Home » Blog » More On the ADAAA

The Disability.Gov Blog, which is published by the EEOC contains a new post by Chai Feldblum, one of the Commissioners of the EEOC, entitled Thoughts for a New Era: Expanding Work Opportunities for People with Mental Disabilities .  The post discusses the Americans with Disabilities Amendments Act (ADAAA) enacted in 2008 and effective beginning January 1, 2009 as to mental disabilties and other disabilities.  The final regulations are now being reviewed and are due out in the near future.  The article is important since it is written by one of the Commissioners who are considering the final rules.  In the article the author discusses some of the changes made by the law: 

  • First, the law provides that whether a person has a disability (that is, whether the person has a physical or mental impairment that substantially limits a major life activity) must be determined without considering the ameliorative effects of medications, therapies and other interventions that may lessen the effect of the limitations the person experiences.  So, for example, in deciding whether a person with anxiety disorder, depression, bipolar disorder or schizophrenia has an impairment that substantially limits a major life activity, we must consider what impact the impairment has on the person in the event that medications, therapies and other interventions are not being used.
  • Second, the law clarifies that a number of activities particularly relevant to people with mental disabilities – including thinking, concentrating, communicating, reading, learning, sleeping and brain function – are major life activities for purposes of the ADA. In particular, having major bodily functions, such as brain function, included as a major life activity will make it easier for people with mental impairments to qualify for coverage.  In addition, since some courts have failed to find that concentrating and communicating were major life activities, it is important that the ADAAA clarifies that they are. 

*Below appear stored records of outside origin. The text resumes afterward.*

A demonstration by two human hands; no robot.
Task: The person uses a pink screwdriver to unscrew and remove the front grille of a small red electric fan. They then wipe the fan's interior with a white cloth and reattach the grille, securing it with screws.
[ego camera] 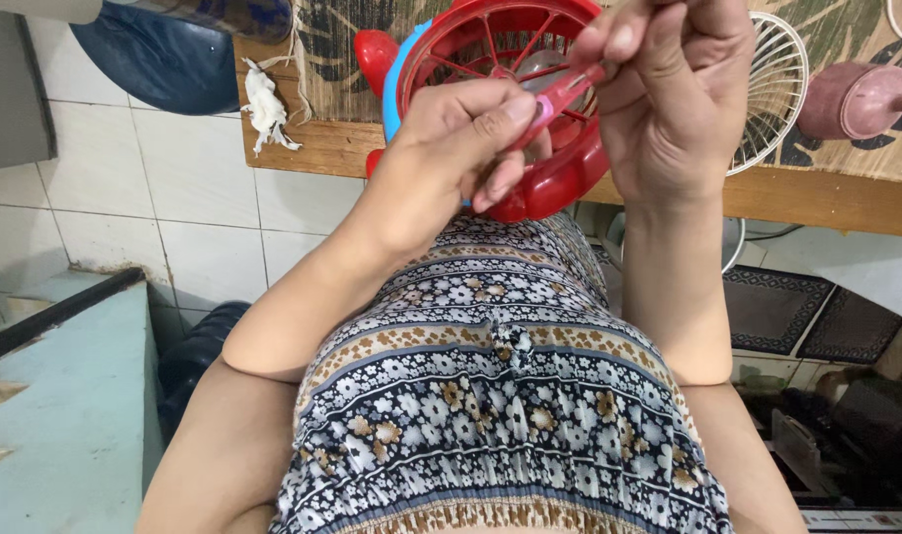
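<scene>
Wooden bench (pixel 313 148) runs across the top of the view, covered by a woven mat with a leaf print. We look down past a person's floral dress in blue, white and brown to both bare arms reaching up to it. Pale floor tiles lie to the left.

At the bench's near edge stands a round red fan housing (pixel 545 188) with a blue rim and red spokes, tilted toward the person. To its right lies a white wire fan grille (pixel 777 89), and further right a dusty-pink teapot-shaped vessel (pixel 856 99). A dark blue rounded object (pixel 164 49) sits at top left.

Both hands meet in front of the red housing. The left hand (pixel 461 148) has its fingers curled closed around one end of a slim pink plastic piece (pixel 568 91). The right hand (pixel 678 89) pinches the other end between thumb and fingertips. The piece lies across the spokes, but we cannot tell whether it touches them.

A small crumpled white rag (pixel 266 104) rests on the bench to the left, well apart from the hands.

In our judgement, the thin pink piece could bend or snap if the two hands pull against each other. The housing also sits partly over the bench edge, so a push from either hand could tip it off toward the person's lap.
</scene>
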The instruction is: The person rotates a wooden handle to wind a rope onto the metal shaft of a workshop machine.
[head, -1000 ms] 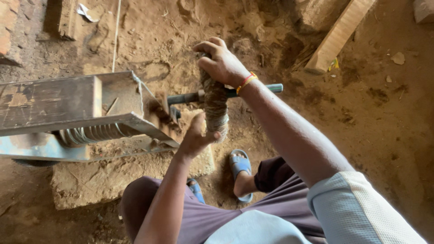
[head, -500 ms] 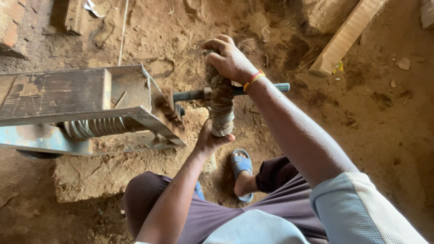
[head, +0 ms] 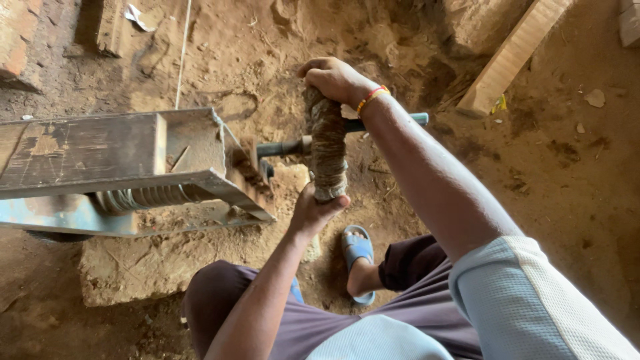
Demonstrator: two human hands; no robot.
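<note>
Now | both hands point(head: 337, 80) point(head: 312, 212) grip rope-wrapped handle point(head: 328, 155) | yellow wrapper scrap point(head: 494, 101) by plank point(head: 513, 55)

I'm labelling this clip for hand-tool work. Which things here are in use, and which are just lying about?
In use: right hand, left hand, wrapped handle, metal rod, metal frame.
Lying about: wooden plank, paper scrap, brick.

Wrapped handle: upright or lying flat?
Roughly upright. The wrapped handle runs top to bottom, right hand gripping its top, left hand its bottom; the rod crosses it.
</note>
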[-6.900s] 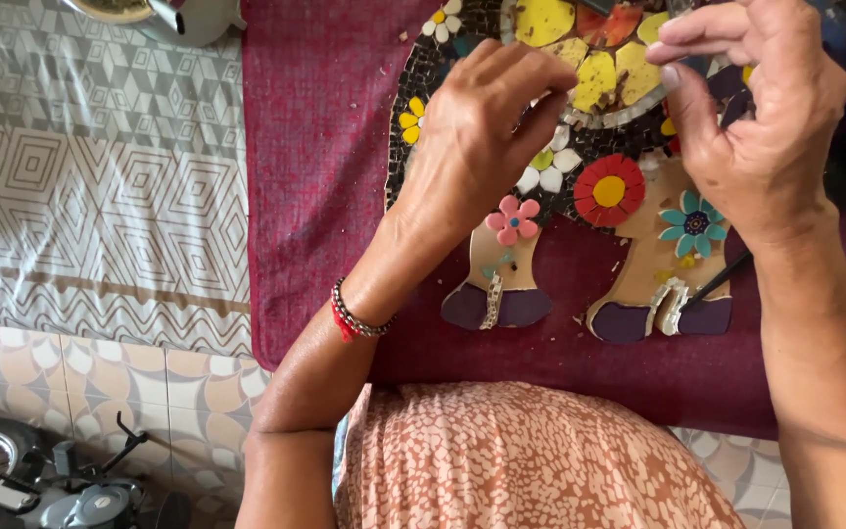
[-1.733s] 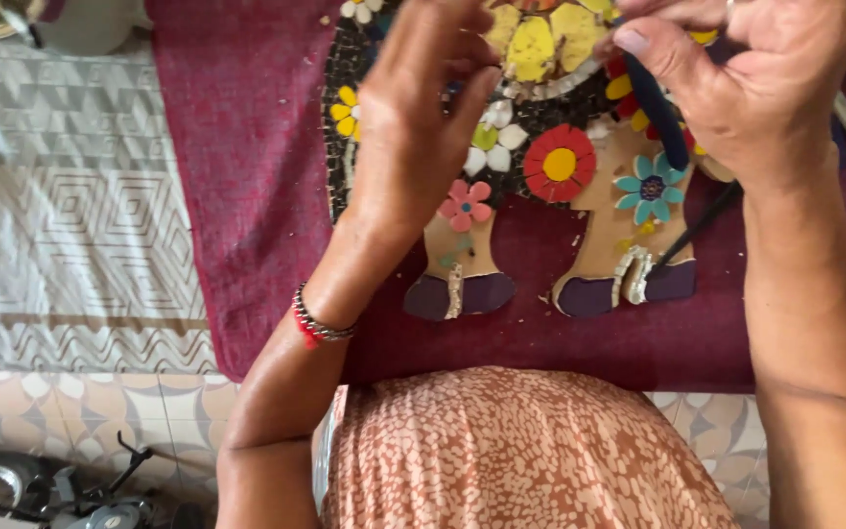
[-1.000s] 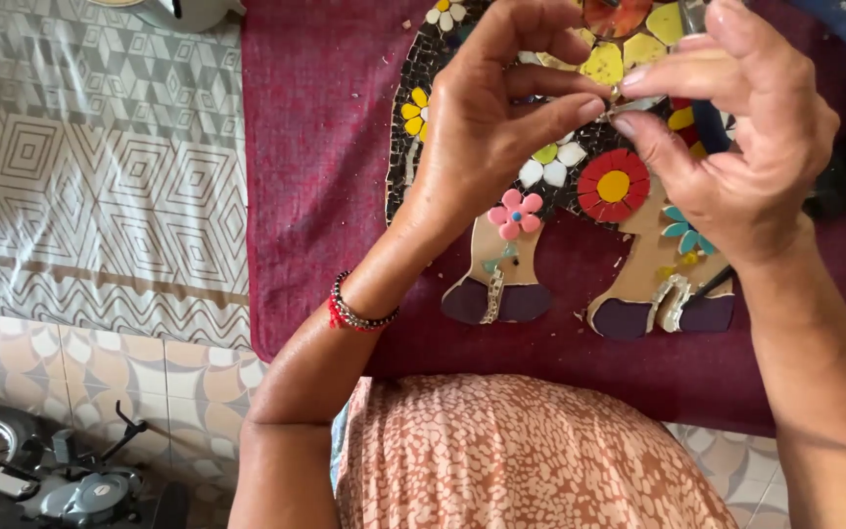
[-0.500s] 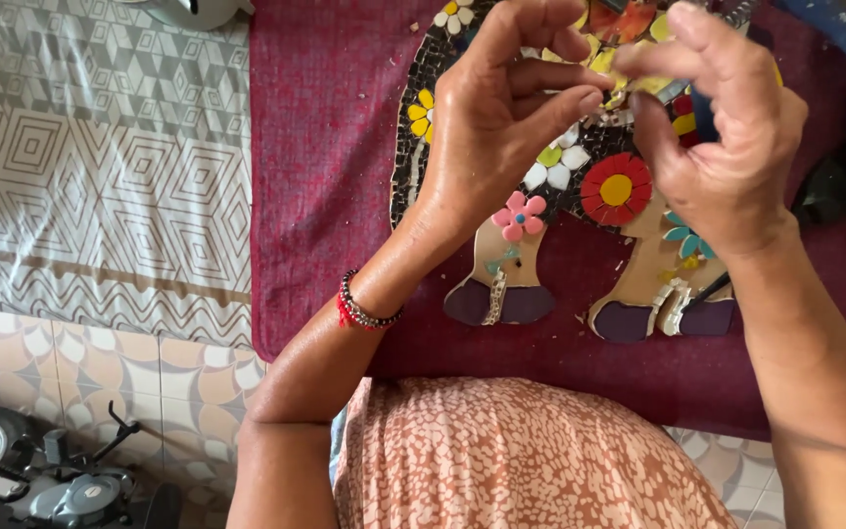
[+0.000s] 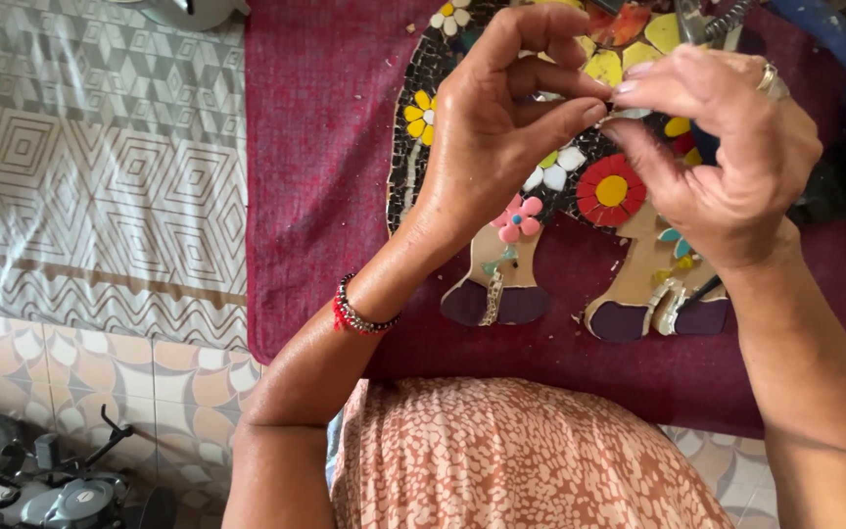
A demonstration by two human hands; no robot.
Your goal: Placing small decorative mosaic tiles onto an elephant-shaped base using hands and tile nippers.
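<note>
My left hand (image 5: 501, 127) and my right hand (image 5: 727, 157) hover above a mosaic figure (image 5: 629, 284) lying on a maroon cloth (image 5: 325, 147). The fingertips of both hands meet and pinch a small pale piece (image 5: 627, 113), which is mostly hidden by the fingers. Under the hands the mosaic shows a red flower (image 5: 611, 190), a pink flower (image 5: 519, 217), a white flower (image 5: 555, 168) and two purple feet (image 5: 496, 302). A red and dark bead bracelet (image 5: 359, 313) sits on my left wrist, and there is a ring (image 5: 766, 78) on my right hand.
Blue tool handles (image 5: 834, 44) with a metal spring lie at the top right on the cloth. A grey patterned covering (image 5: 90, 167) lies left of the cloth. Below are floor tiles (image 5: 100, 372), a dark machine with handlebars (image 5: 51, 485) and my orange patterned garment (image 5: 521, 460).
My two hands have drawn together until their fingertips touch over the red flower. The right hand, apart from the left before, now pinches at the same spot.
</note>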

  • Third, the ADAAA provides that an episodic impairment is a disability if it would substantially limit a major life activity when active. The episodic nature of many psychiatric disabilities had been a significant barrier to coverage pre-ADAAA.
  • Fourth, the ADAAA expands the reach of the “regarded as” prong of the definition of disability to cover anyone who was subjected to an action prohibited by the ADA because of an actual or perceived impairment, whether or not it limits or is perceived to limit a major life activity.